IGMP protocol pop up through RtWLan.exe

Hello,

today I suddenly received a pop up from Comodo Firewall mentioning my RTWLan.exe is trying to send a package from my source IP to a destination “224.0.0.xxx”. It was an IGMP protocol.

I never seen this destination IP before, and I cannot find it when I type IPconfig in my commandpromt.

After I typed ARP -a in my CMD, I do see the destination IP in my list as a static adress.

Could anyone explain to me why there is an outgoing package? I was browsing a website at the time it happened. Was there spyware or even a virus on the site? My upgraded version of Avast and Malware bytes do not pick anything up after a full system scan.

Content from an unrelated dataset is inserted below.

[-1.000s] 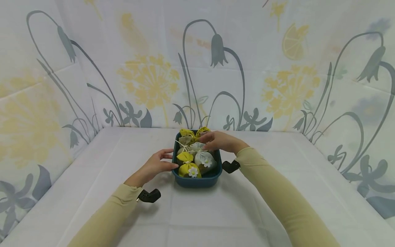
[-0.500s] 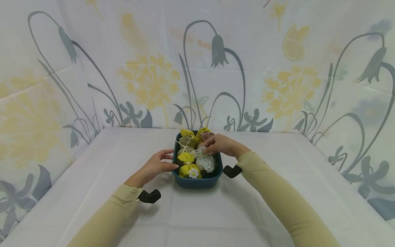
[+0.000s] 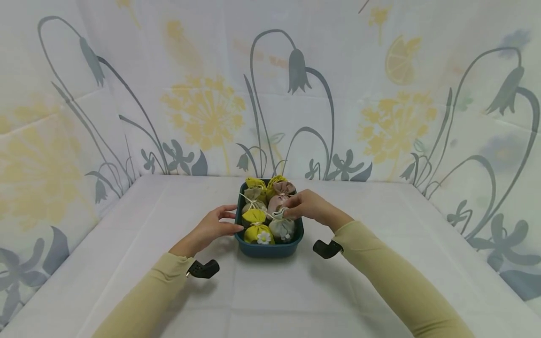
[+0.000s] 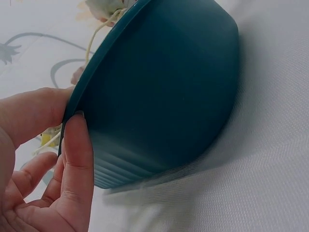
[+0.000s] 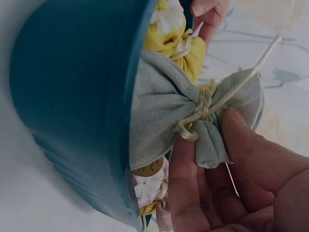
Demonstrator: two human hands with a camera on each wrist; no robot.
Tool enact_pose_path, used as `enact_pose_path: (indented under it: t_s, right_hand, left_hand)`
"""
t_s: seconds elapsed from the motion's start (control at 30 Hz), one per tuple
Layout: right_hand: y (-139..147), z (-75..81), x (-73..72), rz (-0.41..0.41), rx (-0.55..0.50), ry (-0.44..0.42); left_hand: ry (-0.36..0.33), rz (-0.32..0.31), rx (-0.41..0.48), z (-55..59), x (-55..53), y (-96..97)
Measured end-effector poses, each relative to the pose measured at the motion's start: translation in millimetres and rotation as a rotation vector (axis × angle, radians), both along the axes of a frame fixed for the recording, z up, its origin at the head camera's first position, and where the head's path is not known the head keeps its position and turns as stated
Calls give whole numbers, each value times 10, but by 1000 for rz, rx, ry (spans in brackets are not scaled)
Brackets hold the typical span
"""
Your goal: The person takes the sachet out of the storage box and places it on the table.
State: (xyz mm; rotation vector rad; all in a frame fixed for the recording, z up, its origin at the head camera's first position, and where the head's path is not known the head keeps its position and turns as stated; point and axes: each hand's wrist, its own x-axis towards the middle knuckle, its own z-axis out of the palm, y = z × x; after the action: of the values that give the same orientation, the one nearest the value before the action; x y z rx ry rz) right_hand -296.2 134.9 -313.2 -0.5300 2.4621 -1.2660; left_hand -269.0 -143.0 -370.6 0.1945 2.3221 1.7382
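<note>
Behind the white-covered table (image 3: pixel 270 293) hangs a flower-printed backdrop (image 3: pixel 355 110), and toward twelve o'clock from you stands the blue basket (image 3: pixel 269 251), packed with tied pouches (image 3: pixel 255 216). With twelve at that backdrop, your left hand (image 3: pixel 214 226) is at the basket's nine o'clock, thumb and finger lightly nipping its rim, probably to steady it. Your right hand (image 3: pixel 312 206), near three, pinches the gathered neck of the grey pouch (image 5: pixel 157 104) at four o'clock inside, likely because cloth cinched by the drawstring (image 5: pixel 206 104) gives a firmer hold than its rounded body.

Bags (image 3: pixel 258 235) in tub (image 3: pixel 268 251), tub on tbl (image 3: pixel 270 295)
</note>
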Motion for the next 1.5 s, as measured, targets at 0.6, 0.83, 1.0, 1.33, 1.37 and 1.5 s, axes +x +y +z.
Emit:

I blocked the IGMP package for now, is this something to worry about?

Kind regards

Internet Group Management Protocol (IGMP) packets are quite common on most operating systems and serve a variety or purposes - Multicast Addresses If you look at the last numbers of the address you can see which of the functions this particular multicast was performing.

Some people prefer to block these packets but they do serve a useful purpose, so it’s really up to you. If you wish to provide the full address we can see, in more detail, what was happening.

Thank you very much for the reply. It is good to hear that IGMP protocols are common. I tend to see a lot of incoming connection popups from other pcs hooked to the same network starting with 192, but this is the first time I saw an adress starting in 224, so it worried me.

The destination IP is 224.0.0.253

Target shows as “Out”.

I’m using windows 7 64 bit. The pc is a fresh install and has been undergoing some updates the past day or so.

The same IP is listed as “static” in the arp -a list.

That particular address is a multicast for Teredo clients on the same subnet. Basically, it’s part of IPv6, which is on by default in Windows 7. You can probably disable these alerts, if you disable IPv6 tunnelling, which if you’re not using for something like p2p (utorrent), is not a bad idea. To disable the tunnelling aspects of IPv6, open an elevated command prompt, then copy and paste the folowing:

netsh interface ipv6 6to4 set state state=disabled
netsh interface ipv6 isatap set state state=disabled
netsh interface ipv6 set teredo disabled

I dont use torrent programs , however I do know that some online gaming clients use peer to peer to download patches and such, so it may be required. I’m glad to hear that this is a standard port in windows 7 though. I will turn it off for the time being and if there are issues downloading patches I can always just turn it back on.

Thanks a lot for the information, its greatly appreciated.